Albert G. Richards was born in Chicago in 1917. His training in photography began at an early age, because his father was a professional photographer. Formal training at the University of Michigan led to degrees in Chemical Engineering and Physics. In 1940, he joined the School of Dentistry staff as an instructor and focused his interest on x-ray photography and its application to dentistry by teaching himself dental radiography. By 1959 he was made Professor and in 1974 was named the Marcus L. Ward Professor of Dentistry, the first distinguished professorship at the University of Michigan’s dental school. His teaching career at Michigan spanned more than four decades.
 
A creative, inventive researcher and outstanding teacher, Professor Richards was known as one of the world's foremost authorities in the field of dental radiography.
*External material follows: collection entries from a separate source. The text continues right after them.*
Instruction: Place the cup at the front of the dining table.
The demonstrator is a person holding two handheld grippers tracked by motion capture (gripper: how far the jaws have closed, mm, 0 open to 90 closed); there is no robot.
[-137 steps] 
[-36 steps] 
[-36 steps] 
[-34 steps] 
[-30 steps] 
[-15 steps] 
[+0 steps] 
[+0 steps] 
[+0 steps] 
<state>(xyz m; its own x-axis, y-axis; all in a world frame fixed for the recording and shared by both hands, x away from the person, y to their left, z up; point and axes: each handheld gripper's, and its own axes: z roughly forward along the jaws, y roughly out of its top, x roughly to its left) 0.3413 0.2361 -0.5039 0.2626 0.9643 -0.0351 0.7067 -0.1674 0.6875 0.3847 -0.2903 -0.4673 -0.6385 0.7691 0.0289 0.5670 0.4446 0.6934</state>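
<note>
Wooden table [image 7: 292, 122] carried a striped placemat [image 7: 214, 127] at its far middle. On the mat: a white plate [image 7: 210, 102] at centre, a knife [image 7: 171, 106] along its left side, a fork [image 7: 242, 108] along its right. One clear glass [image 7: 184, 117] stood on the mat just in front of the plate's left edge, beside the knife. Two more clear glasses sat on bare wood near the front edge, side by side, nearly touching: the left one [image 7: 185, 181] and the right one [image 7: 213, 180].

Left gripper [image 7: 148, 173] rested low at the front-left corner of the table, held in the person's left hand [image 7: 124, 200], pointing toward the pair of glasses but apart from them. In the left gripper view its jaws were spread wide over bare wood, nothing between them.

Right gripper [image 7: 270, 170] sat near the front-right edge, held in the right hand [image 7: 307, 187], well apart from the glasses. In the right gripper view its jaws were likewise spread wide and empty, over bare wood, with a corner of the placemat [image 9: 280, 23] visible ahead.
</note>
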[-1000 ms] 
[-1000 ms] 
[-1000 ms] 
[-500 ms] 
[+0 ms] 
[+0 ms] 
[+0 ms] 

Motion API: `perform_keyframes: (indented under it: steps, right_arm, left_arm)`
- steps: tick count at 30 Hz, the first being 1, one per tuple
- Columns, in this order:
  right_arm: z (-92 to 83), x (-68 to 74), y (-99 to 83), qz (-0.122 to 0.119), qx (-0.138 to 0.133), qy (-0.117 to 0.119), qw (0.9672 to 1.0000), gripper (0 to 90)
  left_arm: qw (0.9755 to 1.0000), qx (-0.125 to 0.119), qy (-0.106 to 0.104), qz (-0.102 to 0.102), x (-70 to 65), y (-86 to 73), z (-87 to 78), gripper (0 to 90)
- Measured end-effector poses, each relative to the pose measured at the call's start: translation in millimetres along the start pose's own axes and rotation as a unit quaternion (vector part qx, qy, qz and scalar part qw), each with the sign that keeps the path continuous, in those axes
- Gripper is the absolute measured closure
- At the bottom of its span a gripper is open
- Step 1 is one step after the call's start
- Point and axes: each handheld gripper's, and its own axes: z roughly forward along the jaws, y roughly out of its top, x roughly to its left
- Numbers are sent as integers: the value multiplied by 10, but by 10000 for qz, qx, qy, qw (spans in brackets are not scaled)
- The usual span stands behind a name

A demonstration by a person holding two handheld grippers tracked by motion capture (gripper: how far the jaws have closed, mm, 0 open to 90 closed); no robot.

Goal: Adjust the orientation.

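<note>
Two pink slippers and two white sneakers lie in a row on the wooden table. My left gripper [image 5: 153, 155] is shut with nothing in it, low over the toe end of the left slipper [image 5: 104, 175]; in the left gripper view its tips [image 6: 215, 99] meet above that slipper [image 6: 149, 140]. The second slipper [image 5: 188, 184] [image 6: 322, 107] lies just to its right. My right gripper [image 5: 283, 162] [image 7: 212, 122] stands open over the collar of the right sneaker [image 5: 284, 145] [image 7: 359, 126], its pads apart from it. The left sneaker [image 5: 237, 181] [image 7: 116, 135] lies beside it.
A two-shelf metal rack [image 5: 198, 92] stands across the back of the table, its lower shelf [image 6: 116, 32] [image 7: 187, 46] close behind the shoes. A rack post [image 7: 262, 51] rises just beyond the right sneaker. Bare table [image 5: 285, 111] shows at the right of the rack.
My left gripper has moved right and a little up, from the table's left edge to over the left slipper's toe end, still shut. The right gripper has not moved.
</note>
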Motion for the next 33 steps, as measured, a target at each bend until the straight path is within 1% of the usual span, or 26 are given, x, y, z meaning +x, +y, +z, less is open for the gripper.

He earned many honors for his teaching and research, including establishment by the School of the Albert G. Richards Award for Excellence in Radiography, which is given annually to a student.
 
Among his many accomplishments were the invention of the recessed cone dental x-ray head (now found in many dental offices), being the first to use the electron microscope to see the microstructure of human teeth, and inventing the liquid mold technique for showing, with x-rays, the topography of surfaces. This technique has been applied in such diverse fields as fingerprinting and identification, botany, paleobotany, art and archeology. Other products of his inventive mind are dynamic tomography, a radiographic procedure that allows scientists to examine successively, an infinite number of thin layers of an object, and devising the Buccal Object Rule, a radiographic procedure for determining the relative location of objects hidden in the oral region. Before his death in 2008, he also held six patents on his inventions and was the author of more than 100 publications.
 
He and his wife, Marian, raised their five daughters in a beautiful house he built with his own hands. In retirement, he kept busy pursuing his avocation — the radiographing of flowers. Examples of his unusual and beautiful art have appeared in prominent magazines around the world, in museums, in encyclopedias, and on calendars.